- Exercise: Print every record exactly as it appears. Leave the pictures out.

-------------------------

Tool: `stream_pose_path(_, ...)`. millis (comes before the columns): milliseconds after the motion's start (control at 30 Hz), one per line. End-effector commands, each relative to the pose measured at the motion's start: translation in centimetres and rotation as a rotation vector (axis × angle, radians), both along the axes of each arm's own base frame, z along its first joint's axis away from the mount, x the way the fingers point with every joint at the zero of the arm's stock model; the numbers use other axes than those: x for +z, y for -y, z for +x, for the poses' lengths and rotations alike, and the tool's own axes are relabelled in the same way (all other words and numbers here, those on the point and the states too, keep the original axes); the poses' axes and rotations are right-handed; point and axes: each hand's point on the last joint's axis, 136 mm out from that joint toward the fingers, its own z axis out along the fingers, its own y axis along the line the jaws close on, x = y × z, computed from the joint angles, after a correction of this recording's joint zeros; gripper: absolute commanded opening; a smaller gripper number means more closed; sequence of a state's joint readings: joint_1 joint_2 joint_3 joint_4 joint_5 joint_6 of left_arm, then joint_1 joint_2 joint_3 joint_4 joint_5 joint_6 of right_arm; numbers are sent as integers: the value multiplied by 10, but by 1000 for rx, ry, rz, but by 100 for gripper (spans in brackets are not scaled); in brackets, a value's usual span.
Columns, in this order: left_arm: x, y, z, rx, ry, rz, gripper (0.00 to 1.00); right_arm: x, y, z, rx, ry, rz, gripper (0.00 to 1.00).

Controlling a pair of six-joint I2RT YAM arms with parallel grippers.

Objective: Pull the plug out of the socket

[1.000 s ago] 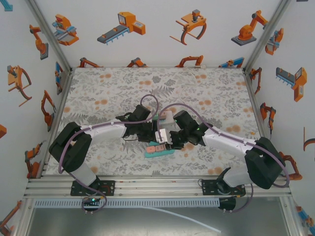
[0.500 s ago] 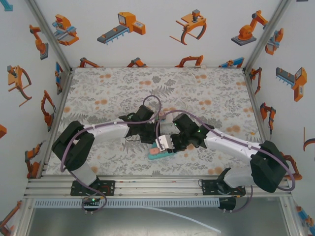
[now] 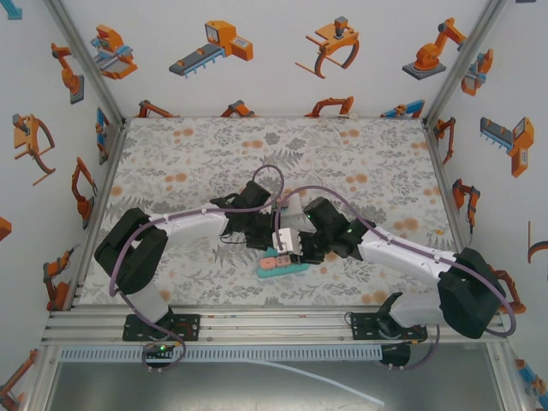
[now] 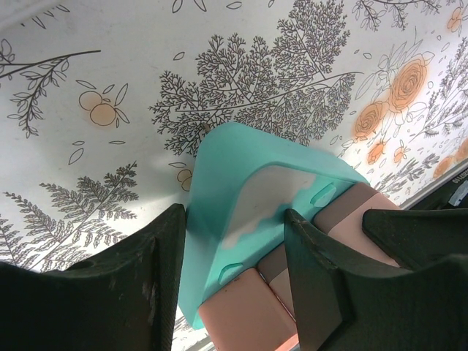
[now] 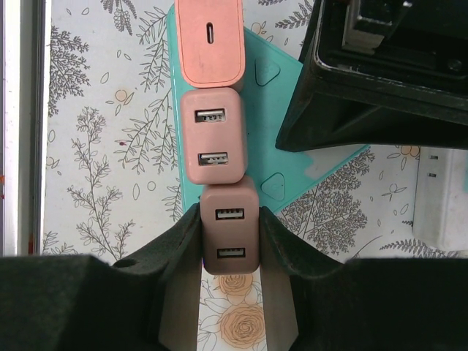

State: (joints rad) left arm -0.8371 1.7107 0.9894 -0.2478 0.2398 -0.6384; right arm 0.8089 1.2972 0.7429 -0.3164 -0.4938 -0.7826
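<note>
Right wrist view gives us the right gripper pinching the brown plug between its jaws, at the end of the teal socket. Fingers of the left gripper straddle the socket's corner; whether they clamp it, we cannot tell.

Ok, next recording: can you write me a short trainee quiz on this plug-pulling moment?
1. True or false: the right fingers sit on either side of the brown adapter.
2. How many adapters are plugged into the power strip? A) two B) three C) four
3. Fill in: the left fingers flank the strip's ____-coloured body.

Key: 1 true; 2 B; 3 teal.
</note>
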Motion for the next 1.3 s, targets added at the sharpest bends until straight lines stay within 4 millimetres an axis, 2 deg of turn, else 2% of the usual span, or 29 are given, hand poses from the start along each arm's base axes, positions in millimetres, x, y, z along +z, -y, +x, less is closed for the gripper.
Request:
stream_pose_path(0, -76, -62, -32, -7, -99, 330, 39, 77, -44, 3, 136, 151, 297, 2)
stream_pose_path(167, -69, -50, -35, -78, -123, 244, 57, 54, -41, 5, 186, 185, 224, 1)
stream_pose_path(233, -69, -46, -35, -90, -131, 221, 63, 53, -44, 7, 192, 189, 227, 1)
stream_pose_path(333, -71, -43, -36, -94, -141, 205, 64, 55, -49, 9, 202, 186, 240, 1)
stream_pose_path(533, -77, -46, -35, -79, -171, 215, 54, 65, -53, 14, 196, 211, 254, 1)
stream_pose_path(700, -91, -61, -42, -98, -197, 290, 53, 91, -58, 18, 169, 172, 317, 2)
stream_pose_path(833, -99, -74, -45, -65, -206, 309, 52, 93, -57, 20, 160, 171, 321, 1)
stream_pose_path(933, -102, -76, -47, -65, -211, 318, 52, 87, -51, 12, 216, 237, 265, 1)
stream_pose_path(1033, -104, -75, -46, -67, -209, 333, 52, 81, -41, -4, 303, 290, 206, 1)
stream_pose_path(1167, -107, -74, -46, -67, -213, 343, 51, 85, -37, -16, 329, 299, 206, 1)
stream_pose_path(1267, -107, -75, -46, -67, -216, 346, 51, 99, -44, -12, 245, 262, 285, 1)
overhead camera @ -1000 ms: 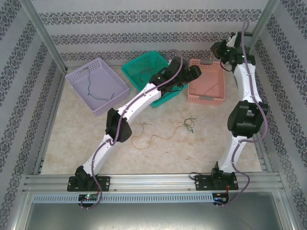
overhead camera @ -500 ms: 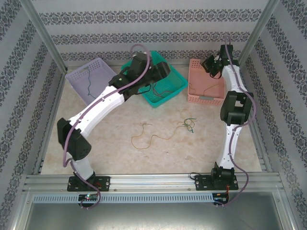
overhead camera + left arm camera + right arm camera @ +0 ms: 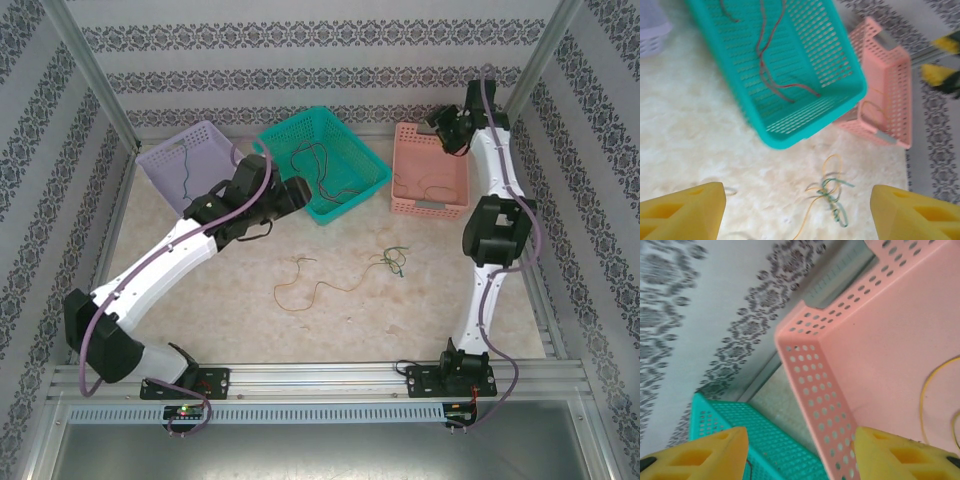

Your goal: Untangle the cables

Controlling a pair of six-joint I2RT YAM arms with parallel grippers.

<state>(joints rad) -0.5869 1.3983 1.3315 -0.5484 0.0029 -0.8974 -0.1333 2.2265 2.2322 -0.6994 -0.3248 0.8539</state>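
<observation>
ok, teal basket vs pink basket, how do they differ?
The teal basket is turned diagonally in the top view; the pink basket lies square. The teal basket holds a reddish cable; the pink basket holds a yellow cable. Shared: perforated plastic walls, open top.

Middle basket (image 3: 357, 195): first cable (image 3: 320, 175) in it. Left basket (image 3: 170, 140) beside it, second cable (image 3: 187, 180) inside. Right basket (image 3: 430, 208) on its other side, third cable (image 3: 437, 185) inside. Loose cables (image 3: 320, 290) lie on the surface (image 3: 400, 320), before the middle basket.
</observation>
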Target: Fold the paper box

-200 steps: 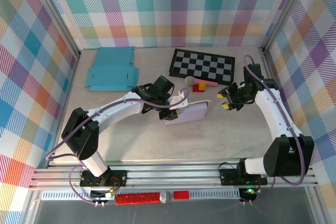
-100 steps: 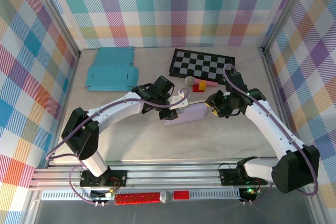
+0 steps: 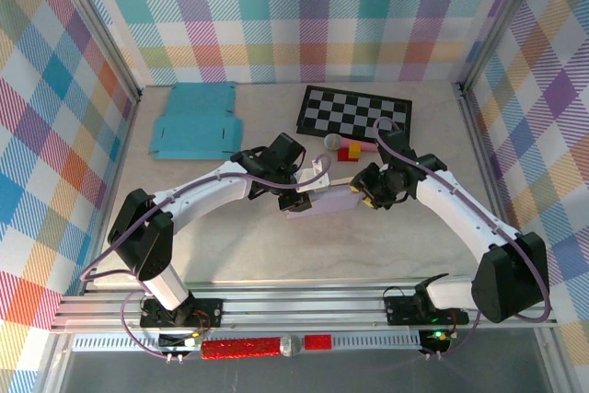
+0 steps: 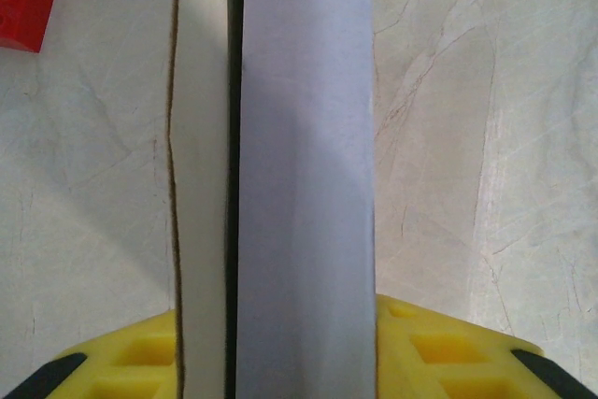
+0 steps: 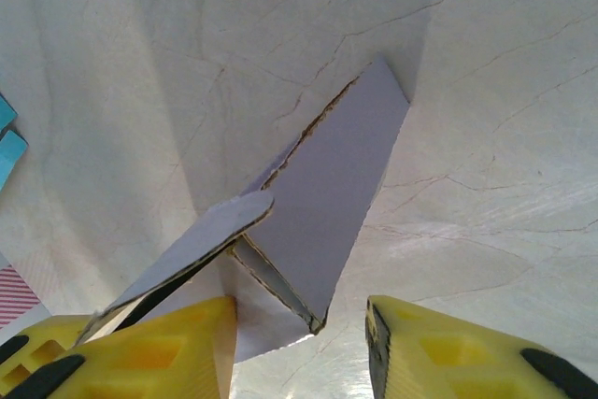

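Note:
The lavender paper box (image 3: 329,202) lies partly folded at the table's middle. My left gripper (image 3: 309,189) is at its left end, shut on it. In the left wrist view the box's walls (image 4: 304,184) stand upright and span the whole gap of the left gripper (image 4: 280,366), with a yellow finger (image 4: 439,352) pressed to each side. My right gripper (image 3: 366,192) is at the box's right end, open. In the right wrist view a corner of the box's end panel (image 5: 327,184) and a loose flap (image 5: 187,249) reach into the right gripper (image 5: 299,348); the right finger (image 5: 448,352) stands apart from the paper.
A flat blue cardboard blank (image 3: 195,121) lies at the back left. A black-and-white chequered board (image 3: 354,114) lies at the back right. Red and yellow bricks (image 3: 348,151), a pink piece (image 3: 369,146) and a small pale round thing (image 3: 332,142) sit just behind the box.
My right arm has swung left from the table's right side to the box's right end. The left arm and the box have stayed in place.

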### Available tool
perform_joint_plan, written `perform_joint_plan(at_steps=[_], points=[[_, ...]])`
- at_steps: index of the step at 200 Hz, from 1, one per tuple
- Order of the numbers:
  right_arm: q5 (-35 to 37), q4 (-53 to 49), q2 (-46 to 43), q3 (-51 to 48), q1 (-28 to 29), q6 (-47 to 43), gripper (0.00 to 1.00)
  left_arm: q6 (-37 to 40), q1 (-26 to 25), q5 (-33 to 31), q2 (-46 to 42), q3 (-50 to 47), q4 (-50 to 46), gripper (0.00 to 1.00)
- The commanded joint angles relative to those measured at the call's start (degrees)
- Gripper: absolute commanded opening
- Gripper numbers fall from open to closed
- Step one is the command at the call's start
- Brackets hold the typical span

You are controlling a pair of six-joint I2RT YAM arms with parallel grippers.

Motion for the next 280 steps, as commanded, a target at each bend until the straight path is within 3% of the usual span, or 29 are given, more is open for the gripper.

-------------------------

- Exercise answer:
Tool: `stream_pose_path(_, ...)`. millis (comes before the columns): milliseconds after the motion's start (control at 30 Hz), one per line. End-effector commands, each relative to the pose measured at the motion's start: translation in centimetres and rotation as a rotation vector (axis × angle, radians), both along the axes of each arm's own base frame, z along its first joint's axis away from the mount, x the way the fingers point with every joint at the zero of the arm's stock model; the numbers use other axes than those: x for +z, y for -y, z for +x, for the poses' lengths and rotations alike, and the tool's own axes are relabelled in the same way (all other words and numbers here, those on the point and the states too, keep the original axes); the poses' axes and rotations are right-handed; point and axes: each hand's point on the last joint's axis, 136 mm out from that joint toward the fingers, its own z axis out along the fingers, its own y axis along the line the jaws close on, x = y × z, computed from the joint angles, after a correction of this recording's joint zeros; gripper: absolute commanded opening; a smaller gripper number means more closed; sequence of a state's joint readings: joint_1 joint_2 joint_3 joint_4 joint_5 joint_6 of left_arm, then joint_1 joint_2 joint_3 joint_4 joint_5 joint_6 of right_arm; numbers are sent as integers: the value multiplied by 10, but by 1000 for rx, ry, rz, but by 100 for gripper (spans in brackets are not scaled); in brackets, a value's usual span.
Columns, in this order: left_arm: x, y, z, rx, ry, rz, gripper (0.00 to 1.00); right_arm: x, y, z, rx, ry, rz, gripper (0.00 to 1.00).

Controlling a pair of six-joint I2RT YAM arms with parallel grippers.

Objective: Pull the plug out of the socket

[1.000 s ago] 
[0.500 s ago] 
[now] 
[now] 
[now] 

State: (joints rad) left arm -0.8371 1.7107 0.9894 -0.2478 0.2398 -0.6384; right arm 0.8089 1.2972 0.7429 -0.3164 -0.4938 -0.7826
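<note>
Right wrist view gives us the right gripper pinching the brown plug between its jaws, at the end of the teal socket. Fingers of the left gripper straddle the socket's corner; whether they clamp it, we cannot tell.

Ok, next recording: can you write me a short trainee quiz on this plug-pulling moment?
1. True or false: the right fingers sit on either side of the brown adapter.
2. How many adapters are plugged into the power strip? A) two B) three C) four
3. Fill in: the left fingers flank the strip's ____-coloured body.

Key: 1 true; 2 B; 3 teal.
</note>
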Motion for the next 1.3 s, targets added at the sharpest bends until straight lines stay within 4 millimetres an axis, 2 deg of turn, else 2% of the usual span, or 29 are given, hand poses from the start along each arm's base axes, positions in millimetres, x, y, z along +z, -y, +x, less is closed for the gripper.
Request:
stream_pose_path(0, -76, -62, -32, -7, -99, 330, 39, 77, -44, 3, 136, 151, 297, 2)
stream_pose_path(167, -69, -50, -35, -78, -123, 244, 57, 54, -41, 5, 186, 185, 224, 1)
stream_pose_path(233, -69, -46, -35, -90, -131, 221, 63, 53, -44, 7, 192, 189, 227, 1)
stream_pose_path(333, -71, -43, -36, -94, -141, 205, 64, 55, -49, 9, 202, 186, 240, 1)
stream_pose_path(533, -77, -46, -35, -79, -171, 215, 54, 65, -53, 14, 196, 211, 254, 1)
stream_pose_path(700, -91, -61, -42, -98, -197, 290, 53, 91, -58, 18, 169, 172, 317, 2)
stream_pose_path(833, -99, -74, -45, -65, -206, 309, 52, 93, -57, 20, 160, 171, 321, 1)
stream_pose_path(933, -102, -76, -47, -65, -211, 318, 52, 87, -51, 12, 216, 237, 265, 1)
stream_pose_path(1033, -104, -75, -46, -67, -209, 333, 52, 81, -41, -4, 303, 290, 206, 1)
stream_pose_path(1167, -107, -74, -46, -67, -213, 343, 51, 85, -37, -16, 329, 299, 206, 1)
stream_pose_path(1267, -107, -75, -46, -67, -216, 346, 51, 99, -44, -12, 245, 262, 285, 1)
overhead camera @ -1000 ms: 
overhead camera @ -500 ms: 
overhead camera + left arm camera + right arm camera @ +0 ms: 

Your goal: Untangle the cables

Controlling a pair of six-joint I2RT YAM arms with parallel grippers.

<state>(joints rad) -0.5869 1.3983 1.3315 -0.5484 0.0029 -0.8974 -0.1333 2.2265 2.2322 -0.6994 -0.3248 0.8539</state>
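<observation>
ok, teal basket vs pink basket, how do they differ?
The teal basket is turned diagonally in the top view; the pink basket lies square. The teal basket holds a reddish cable; the pink basket holds a yellow cable. Shared: perforated plastic walls, open top.

Middle basket (image 3: 357, 195): first cable (image 3: 320, 175) in it. Left basket (image 3: 170, 140) beside it, second cable (image 3: 187, 180) inside. Right basket (image 3: 430, 208) on its other side, third cable (image 3: 437, 185) inside. Loose cables (image 3: 320, 290) lie on the surface (image 3: 400, 320), before the middle basket.
</observation>
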Target: Fold the paper box

-200 steps: 
-100 steps: 
+0 steps: 
+0 steps: 
+0 steps: 

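Note:
The lavender paper box (image 3: 329,202) lies partly folded at the table's middle. My left gripper (image 3: 309,189) is at its left end, shut on it. In the left wrist view the box's walls (image 4: 304,184) stand upright and span the whole gap of the left gripper (image 4: 280,366), with a yellow finger (image 4: 439,352) pressed to each side. My right gripper (image 3: 366,192) is at the box's right end, open. In the right wrist view a corner of the box's end panel (image 5: 327,184) and a loose flap (image 5: 187,249) reach into the right gripper (image 5: 299,348); the right finger (image 5: 448,352) stands apart from the paper.
A flat blue cardboard blank (image 3: 195,121) lies at the back left. A black-and-white chequered board (image 3: 354,114) lies at the back right. Red and yellow bricks (image 3: 348,151), a pink piece (image 3: 369,146) and a small pale round thing (image 3: 332,142) sit just behind the box.
My right arm has swung left from the table's right side to the box's right end. The left arm and the box have stayed in place.
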
### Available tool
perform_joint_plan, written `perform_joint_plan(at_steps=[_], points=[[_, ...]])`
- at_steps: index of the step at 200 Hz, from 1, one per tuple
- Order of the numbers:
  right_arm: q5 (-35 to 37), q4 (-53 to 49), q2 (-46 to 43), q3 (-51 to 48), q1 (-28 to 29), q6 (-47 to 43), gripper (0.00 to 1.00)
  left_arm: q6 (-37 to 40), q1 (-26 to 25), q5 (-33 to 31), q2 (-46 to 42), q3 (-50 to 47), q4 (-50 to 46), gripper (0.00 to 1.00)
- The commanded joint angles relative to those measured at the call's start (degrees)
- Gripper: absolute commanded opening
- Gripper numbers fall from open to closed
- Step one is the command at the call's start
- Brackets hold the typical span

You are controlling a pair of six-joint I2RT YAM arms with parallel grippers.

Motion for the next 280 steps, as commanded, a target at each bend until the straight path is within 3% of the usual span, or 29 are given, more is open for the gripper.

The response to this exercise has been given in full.